Our app is heavily code-split, and leans on pre-hydrated server data to get the first render as fast as possible. A lot of the architecture is set up so that we can add lots (30+ at last count) individual "subapps" without significantly impacting the bundle size of the main bundle that handles routing and the "shell" for menus and notifications. You can see some discussion of one version of this architecture in Etsy's blog post on Island Architecture.

One thing that helps this architecture scale is that each "subapp" injects its reducers into the main Redux store when it loads. This matches pretty closely with the patterns shown in the injectEndpoints documentation, which is great -- I can see pretty clearly exactly how things will map.

However, one sticking point is that we currently rely heavily on server-rendered data being present for first render, so as to avoid being blocked on additional data fetches when the client boots up. The existing extractRehydrationInfo docs seemed aimed squarely at solving this kind of hydration, but it's only available on the createApi method.

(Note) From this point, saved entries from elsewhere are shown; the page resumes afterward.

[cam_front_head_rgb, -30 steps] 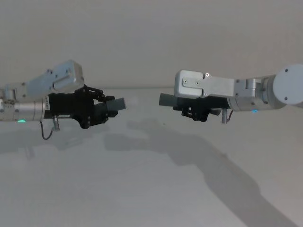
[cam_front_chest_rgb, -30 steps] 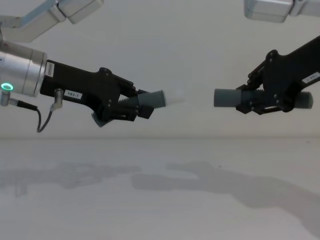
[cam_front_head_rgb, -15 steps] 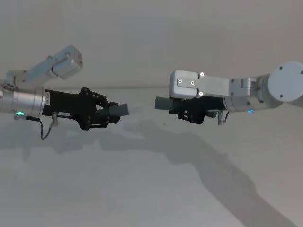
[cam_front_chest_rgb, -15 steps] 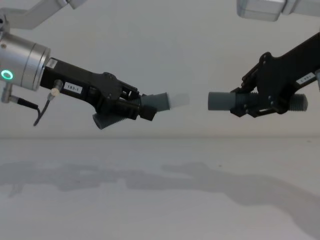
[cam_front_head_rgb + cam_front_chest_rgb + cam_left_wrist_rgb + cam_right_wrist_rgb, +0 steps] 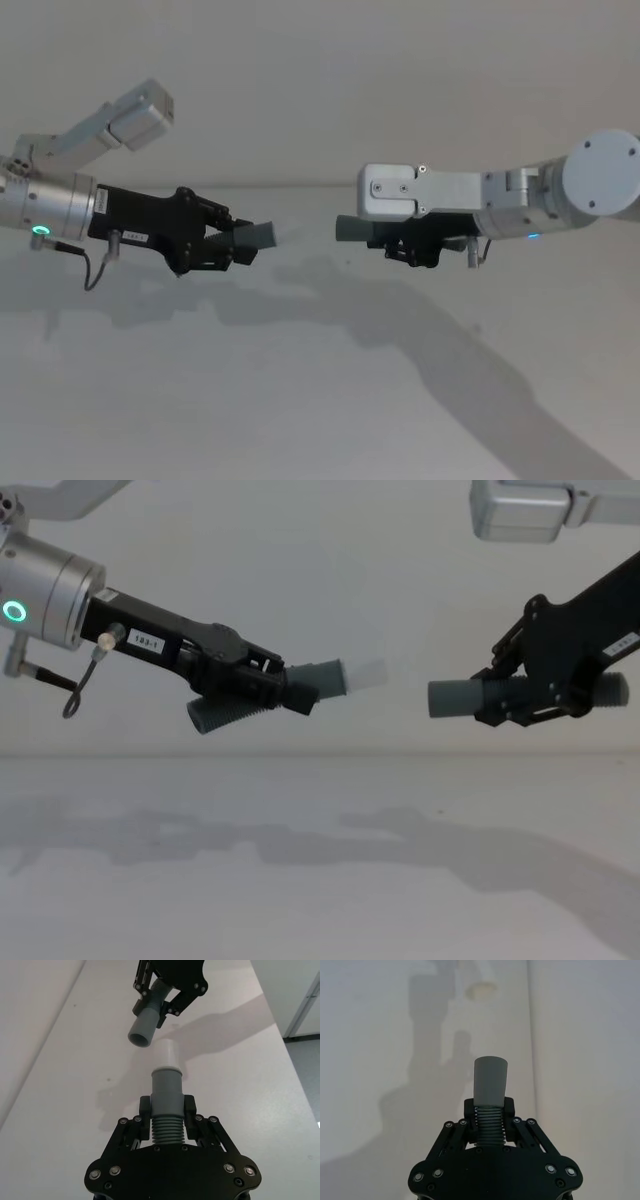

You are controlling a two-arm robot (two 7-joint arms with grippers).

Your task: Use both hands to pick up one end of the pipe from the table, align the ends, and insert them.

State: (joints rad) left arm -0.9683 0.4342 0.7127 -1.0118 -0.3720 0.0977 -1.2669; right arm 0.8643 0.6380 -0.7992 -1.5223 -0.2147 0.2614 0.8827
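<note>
The left black plastic pincer [image 5: 262,685] is pinched on the ribbed section of a short dark grey tube piece with a narrower whitish tip [image 5: 335,677]; in the chest view this piece is tilted, tip slightly raised, pointing toward the other arm. The right black plastic pincer [image 5: 520,695] is pinched on the ribbed section of a second dark grey tube piece with a smooth grey cuff [image 5: 462,697], held close to level with its open cuff facing the tip. Both pieces are held in the air well above the plain matte white counter [image 5: 320,880], and a clear gap separates the two ends. In the left wrist view the whitish tip [image 5: 168,1052] and the cuff mouth [image 5: 140,1038] are near each other but offset sideways, and the axes are not in line. Judged step: alignment before insertion. To perform it well, level the left piece until both axes coincide, correct the sideways offset, then close the gap along that common axis only; advancing at an angle is likely to jam the tip on the cuff rim. Keep both grips firm on the ribs so neither piece slides back under push. No containers are present; the only receiving part is the cuff bore, which is empty.
</note>
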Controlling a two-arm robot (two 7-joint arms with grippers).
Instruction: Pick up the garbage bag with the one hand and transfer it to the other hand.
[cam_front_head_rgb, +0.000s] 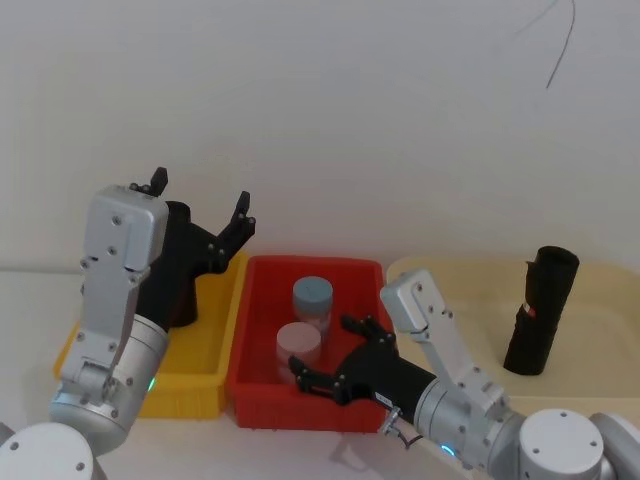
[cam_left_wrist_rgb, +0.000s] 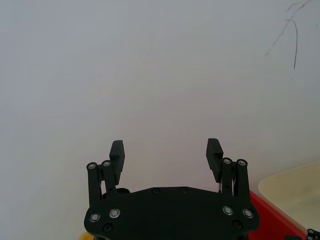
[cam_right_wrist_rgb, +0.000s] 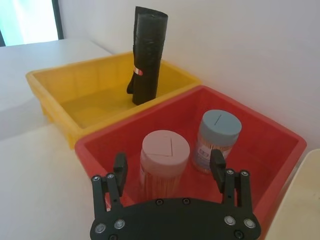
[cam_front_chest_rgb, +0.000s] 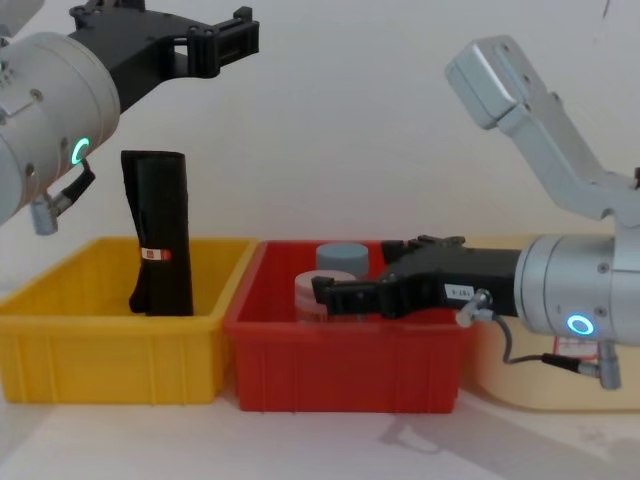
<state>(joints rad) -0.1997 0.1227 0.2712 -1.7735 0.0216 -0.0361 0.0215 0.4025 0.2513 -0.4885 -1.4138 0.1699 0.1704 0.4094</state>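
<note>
While the garbage bag stands upright in the yellow bin, the left gripper hangs above it, fingers spread and empty. Right gripper, also spread, sits low over the red bin beside the pink-lidded jar.

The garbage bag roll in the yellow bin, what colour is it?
Black, with a small white-and-red label band; the garbage bag shows best in the right wrist view.

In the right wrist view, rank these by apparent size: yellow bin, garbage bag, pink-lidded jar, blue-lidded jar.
1. yellow bin
2. garbage bag
3. pink-lidded jar and blue-lidded jar: they look alike, and the pink one is nearer, so unranked.
</note>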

I'm wondering what kind of options there are for us to set rehydration info as part of injectEndpoints. I was looking at onCacheEntryAdded or onQueryStarted as places to add some kind of custom "detect when it's the first load and inject server data" pattern, but that felt like a kludge and I wanted to come get a sanity check before I went too far.

It also seems like maybe the "Customizing createApi" might have a path towards this, but in the same way -- this started feeling like I was drawing outside the lines and might be picking up on the wrong solutions.

phryneas commented 2 years ago

That just should work with extractRehydrationInfo and dispatching an action with the additional data every time additional endpoints are injected. Have you verified that to actually not work?

mq2thez commented 2 years ago

I think part of what I'm struggling to figure out is:

where to dispatch the action. For example, inject calls generally seem to occur outside of a React tree and inline in a file, rather than in a React context.
how to correctly format the data that's hydrating things in the store -- the docs for extractRehydrationInfo say "that return value will be used to rehydrate fulfilled & errored queries", but it's not clear how this relates to setting initial state for entrypoints. It seems like I could use it to set initial state once (such as for that hydrate action in the example), but I don't see any mechanism for handling when there's already active state and I'm only adding hydration for just that one endpoint's worth of state.

phryneas commented 2 years ago

You can always `import store from somewhere" - then you can dispatch on that.

The value returned by extractRehydrationInfo has to be a store api slice with the information you want to have rehydrated. From the back of my head, that won't remove any data already in your slice. How exactly you shape that action is up to you.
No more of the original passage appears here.